**WORK TO BE COMPLETED**
From the records below, extract only the lines running from the line with "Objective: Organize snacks" to the line with "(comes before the", both lines included, reproducing them exactly.
* * * * * * * * *
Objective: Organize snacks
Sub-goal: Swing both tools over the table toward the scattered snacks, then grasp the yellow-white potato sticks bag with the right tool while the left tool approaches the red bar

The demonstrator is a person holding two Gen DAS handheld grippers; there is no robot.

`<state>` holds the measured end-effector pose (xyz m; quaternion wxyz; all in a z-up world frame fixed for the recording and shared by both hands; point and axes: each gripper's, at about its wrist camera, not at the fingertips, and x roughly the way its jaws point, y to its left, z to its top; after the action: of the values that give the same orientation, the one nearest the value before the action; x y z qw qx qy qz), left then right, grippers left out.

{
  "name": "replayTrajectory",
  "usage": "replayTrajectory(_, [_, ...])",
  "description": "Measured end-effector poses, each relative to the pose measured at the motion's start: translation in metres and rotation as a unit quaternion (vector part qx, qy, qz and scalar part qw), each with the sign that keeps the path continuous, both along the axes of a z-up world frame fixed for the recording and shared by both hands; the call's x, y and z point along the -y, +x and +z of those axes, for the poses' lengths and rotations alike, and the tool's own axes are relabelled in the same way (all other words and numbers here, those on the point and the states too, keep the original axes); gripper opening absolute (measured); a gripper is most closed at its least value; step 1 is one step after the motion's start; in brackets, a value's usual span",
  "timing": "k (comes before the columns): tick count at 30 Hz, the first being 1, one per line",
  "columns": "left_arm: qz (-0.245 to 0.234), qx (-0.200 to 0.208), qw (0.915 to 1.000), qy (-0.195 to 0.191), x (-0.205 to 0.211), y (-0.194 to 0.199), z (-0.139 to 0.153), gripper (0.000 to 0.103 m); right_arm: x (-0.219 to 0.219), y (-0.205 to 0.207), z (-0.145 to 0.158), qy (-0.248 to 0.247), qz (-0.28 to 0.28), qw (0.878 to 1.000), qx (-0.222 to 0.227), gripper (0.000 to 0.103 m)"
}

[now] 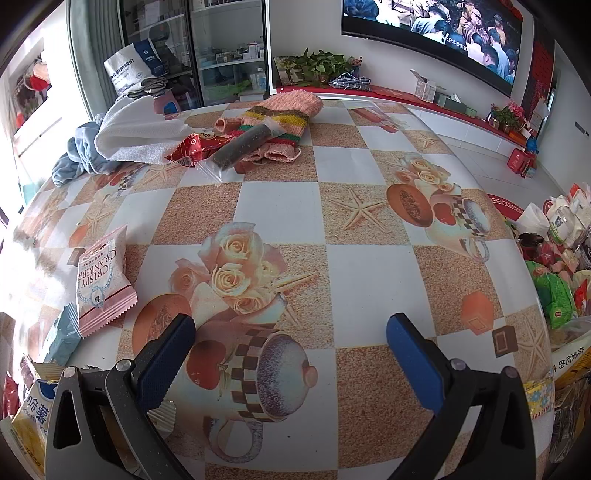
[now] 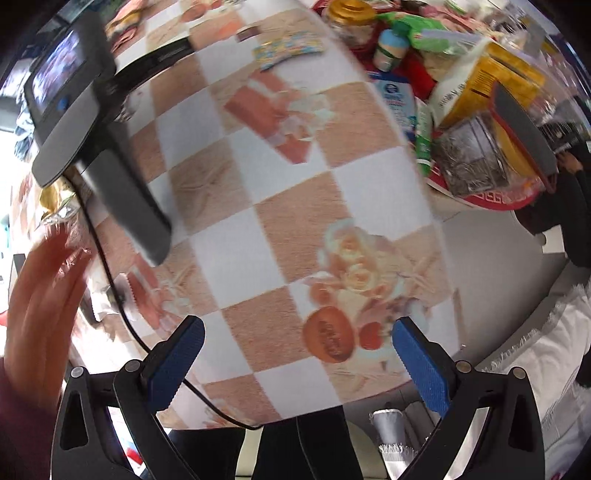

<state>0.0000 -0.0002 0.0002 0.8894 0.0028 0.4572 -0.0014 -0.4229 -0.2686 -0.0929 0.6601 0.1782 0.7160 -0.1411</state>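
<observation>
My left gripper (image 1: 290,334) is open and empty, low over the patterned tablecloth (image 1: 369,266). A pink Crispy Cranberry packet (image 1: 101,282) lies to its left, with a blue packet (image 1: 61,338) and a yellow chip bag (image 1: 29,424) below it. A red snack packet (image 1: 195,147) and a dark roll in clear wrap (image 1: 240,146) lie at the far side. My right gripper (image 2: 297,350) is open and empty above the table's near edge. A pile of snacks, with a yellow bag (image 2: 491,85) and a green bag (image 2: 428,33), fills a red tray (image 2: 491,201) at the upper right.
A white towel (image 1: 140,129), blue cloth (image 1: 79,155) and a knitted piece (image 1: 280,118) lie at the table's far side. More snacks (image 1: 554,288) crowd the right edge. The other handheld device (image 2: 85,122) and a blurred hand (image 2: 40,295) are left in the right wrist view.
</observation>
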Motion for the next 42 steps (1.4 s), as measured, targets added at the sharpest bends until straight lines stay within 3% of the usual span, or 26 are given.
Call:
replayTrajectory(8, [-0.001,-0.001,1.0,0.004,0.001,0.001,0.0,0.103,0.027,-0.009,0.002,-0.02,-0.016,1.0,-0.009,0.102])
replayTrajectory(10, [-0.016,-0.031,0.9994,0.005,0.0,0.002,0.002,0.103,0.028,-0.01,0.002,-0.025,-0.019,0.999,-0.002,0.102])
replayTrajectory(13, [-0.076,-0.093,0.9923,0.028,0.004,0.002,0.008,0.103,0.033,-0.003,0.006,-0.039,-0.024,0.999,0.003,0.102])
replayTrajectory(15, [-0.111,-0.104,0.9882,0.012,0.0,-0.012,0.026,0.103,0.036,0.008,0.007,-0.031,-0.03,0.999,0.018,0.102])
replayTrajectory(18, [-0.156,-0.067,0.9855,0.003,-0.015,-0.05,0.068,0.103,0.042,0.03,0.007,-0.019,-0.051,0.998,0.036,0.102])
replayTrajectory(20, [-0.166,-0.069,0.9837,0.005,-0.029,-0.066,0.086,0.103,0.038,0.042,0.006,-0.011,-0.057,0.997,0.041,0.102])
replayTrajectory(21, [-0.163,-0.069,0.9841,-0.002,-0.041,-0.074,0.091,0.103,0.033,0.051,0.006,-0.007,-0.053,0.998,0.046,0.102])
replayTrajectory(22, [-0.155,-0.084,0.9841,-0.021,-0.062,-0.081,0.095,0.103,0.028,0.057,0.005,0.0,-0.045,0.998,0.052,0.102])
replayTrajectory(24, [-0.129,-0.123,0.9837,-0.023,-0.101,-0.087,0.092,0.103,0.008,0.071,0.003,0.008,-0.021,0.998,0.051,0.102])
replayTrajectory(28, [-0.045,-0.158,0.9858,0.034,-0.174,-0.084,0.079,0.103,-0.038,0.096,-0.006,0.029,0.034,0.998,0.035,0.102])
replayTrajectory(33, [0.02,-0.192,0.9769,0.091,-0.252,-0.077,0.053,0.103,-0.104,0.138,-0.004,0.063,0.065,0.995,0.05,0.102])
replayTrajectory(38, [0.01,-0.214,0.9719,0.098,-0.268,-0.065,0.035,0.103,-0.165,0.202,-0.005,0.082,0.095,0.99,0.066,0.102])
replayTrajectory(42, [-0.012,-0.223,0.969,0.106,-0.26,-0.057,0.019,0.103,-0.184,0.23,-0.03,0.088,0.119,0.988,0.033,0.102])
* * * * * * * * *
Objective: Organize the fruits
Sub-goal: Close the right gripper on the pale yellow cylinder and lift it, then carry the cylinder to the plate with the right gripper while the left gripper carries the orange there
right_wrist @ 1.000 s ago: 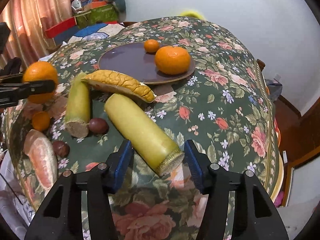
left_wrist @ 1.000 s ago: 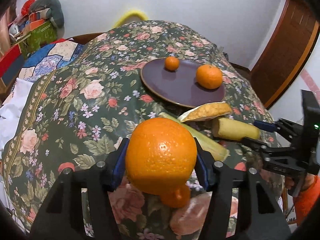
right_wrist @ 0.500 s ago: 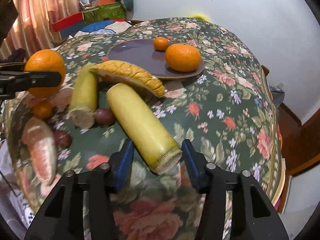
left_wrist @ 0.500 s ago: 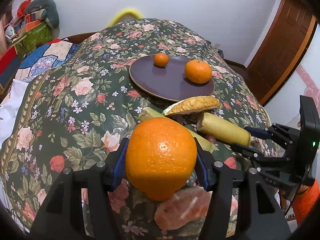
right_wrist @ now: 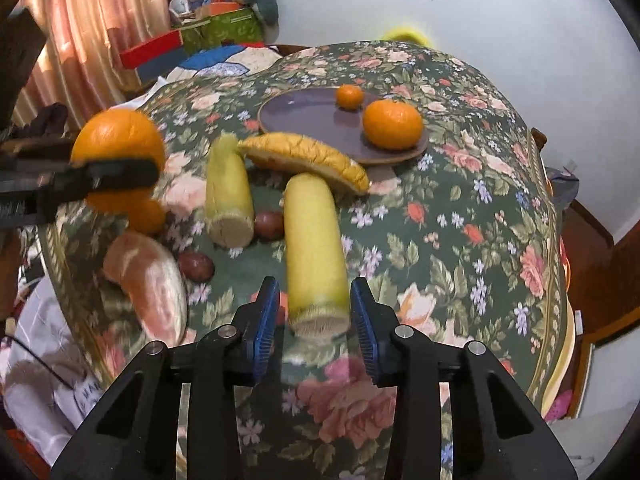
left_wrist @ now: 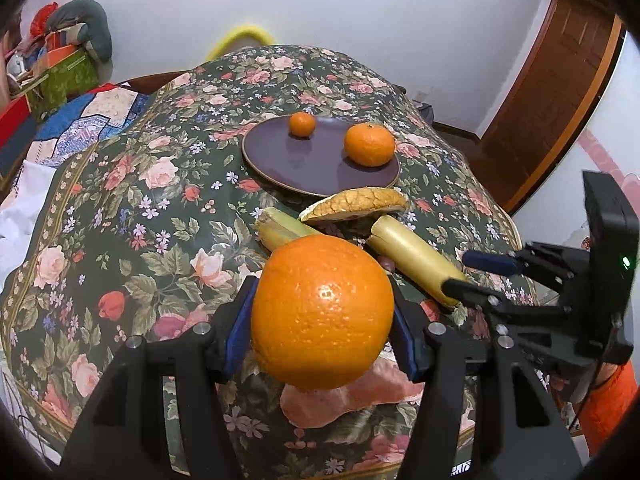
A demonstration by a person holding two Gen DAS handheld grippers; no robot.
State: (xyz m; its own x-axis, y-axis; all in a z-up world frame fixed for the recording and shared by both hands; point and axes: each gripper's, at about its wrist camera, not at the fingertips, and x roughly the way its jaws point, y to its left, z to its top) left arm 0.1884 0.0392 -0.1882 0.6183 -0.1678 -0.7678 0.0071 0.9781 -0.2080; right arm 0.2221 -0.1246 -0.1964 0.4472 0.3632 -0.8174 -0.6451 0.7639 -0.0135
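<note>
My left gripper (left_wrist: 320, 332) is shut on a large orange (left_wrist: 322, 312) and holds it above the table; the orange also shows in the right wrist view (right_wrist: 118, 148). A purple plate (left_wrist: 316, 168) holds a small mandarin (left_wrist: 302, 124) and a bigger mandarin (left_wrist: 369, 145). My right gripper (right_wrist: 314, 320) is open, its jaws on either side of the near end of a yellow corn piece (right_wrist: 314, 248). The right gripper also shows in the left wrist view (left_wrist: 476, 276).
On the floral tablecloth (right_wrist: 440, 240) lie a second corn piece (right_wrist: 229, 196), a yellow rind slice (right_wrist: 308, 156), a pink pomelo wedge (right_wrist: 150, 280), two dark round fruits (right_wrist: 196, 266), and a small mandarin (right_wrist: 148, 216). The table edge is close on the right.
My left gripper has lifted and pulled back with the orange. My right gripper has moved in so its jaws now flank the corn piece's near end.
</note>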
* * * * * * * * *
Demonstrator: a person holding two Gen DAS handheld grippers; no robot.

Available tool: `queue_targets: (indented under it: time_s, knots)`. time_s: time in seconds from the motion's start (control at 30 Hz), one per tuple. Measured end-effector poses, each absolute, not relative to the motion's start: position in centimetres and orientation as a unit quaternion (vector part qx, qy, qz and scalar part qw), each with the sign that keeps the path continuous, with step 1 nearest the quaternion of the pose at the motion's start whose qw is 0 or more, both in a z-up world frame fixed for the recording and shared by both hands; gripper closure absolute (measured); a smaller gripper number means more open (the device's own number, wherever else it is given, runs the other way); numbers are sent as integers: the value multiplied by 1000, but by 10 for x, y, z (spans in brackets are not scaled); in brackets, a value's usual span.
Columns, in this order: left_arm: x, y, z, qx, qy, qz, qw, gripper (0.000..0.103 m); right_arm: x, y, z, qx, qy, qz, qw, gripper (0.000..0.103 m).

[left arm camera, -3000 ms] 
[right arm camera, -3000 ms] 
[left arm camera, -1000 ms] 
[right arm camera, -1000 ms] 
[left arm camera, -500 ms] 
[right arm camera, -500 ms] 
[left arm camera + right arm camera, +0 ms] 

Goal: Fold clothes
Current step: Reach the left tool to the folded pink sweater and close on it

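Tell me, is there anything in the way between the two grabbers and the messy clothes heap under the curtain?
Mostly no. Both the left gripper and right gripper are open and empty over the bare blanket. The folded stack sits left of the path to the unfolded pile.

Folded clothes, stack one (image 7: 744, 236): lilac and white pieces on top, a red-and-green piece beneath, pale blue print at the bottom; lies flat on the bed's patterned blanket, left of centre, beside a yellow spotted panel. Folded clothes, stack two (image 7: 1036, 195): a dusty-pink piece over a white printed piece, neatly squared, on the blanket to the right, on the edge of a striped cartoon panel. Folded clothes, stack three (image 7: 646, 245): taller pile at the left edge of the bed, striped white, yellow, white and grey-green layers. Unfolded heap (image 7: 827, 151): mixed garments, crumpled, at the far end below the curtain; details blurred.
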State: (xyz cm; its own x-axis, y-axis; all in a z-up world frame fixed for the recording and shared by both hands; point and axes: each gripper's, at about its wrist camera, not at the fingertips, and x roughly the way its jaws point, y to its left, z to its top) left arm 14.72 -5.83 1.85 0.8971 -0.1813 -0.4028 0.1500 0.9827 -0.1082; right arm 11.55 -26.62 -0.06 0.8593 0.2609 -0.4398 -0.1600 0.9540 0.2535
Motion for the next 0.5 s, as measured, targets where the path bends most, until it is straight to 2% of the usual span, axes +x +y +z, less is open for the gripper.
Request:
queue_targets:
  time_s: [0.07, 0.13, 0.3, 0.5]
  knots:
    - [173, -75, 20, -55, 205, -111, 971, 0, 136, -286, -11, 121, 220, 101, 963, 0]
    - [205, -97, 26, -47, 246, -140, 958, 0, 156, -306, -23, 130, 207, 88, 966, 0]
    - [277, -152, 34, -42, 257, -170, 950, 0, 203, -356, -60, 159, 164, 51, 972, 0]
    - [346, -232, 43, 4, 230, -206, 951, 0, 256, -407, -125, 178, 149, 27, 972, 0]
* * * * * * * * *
**THE ANSWER**
Objective: Organize snacks
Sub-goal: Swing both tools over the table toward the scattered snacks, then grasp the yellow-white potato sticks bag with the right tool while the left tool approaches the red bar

The demonstrator is a person holding two Gen DAS handheld grippers; there is no robot.

`<state>` holds the measured end-effector pose (xyz m; quaternion wxyz; all in a z-up world frame fixed for the recording and shared by both hands; point and axes: each gripper's, at about its wrist camera, not at the fingertips, and x roughly the way its jaws point, y to its left, z to its top; after the action: of the values that give the same orientation, the one nearest the value before the action; x y z qw qx qy qz), left then right, grippers left out.

{
  "name": "replayTrajectory",
  "usage": "replayTrajectory(_, [_, ...])",
  "description": "Measured end-effector poses, each relative to the pose measured at the motion's start: translation in metres and rotation as a unit quaternion (vector part qx, qy, qz and scalar part qw), each with the sign that keeps the path continuous, both along the axes of a z-up world frame fixed for the recording and shared by both hands; the call's x, y and z point along the -y, +x and +z of those axes, for the poses' lengths and rotations alike, and the tool's own axes are relabelled in the same way (all other words and numbers here, those on the point and the states too, keep the original axes); gripper opening absolute (measured); a gripper is most closed at its least value; step 1 is one step after the motion's start; in brackets, a value's usual span",
  "timing": "k (comes before the columns): tick count at 30 Hz, the first being 1, one per line",

This brings the exercise to completion.